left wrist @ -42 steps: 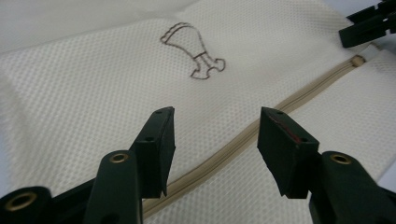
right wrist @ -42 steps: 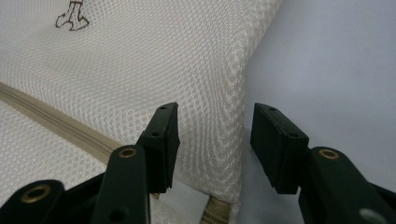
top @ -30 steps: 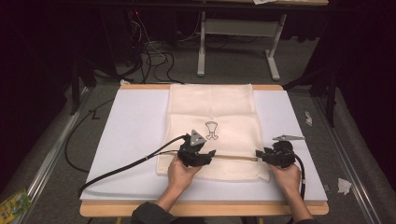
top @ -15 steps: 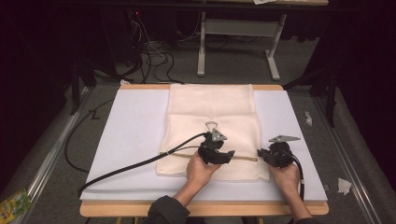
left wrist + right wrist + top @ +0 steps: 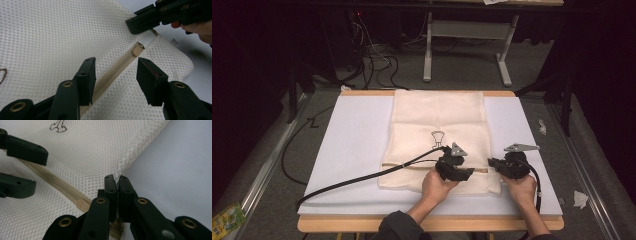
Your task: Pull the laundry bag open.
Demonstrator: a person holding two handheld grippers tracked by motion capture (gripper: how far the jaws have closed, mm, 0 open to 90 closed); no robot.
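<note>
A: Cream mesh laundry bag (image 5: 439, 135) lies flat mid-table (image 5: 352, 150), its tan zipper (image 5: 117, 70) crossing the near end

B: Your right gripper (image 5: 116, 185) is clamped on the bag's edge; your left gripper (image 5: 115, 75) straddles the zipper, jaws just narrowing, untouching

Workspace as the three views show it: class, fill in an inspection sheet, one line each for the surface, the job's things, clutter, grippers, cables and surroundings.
Surface: white board on a wooden table.
Job's things: cream mesh bag lies flat; its tan zipper is closed, with the slider near the bag's right end.
Clutter: paper scraps on the floor at right; a packet at lower left.
Grippers: left gripper is open astride the zipper, its jaws just closing; right gripper is shut on the bag's edge by the zipper end.
Cables: the left gripper's cable trails across the board; more lie on the floor behind.
Surroundings: dark room; grey stand beyond the table.
</note>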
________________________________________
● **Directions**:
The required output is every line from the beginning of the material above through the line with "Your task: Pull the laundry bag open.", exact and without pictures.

● **Worked solution**:
left wrist @ -42 steps: 
right wrist @ -42 steps: 
top @ -30 steps: 
top @ -15 steps: 
left wrist + right wrist + top @ +0 steps: 
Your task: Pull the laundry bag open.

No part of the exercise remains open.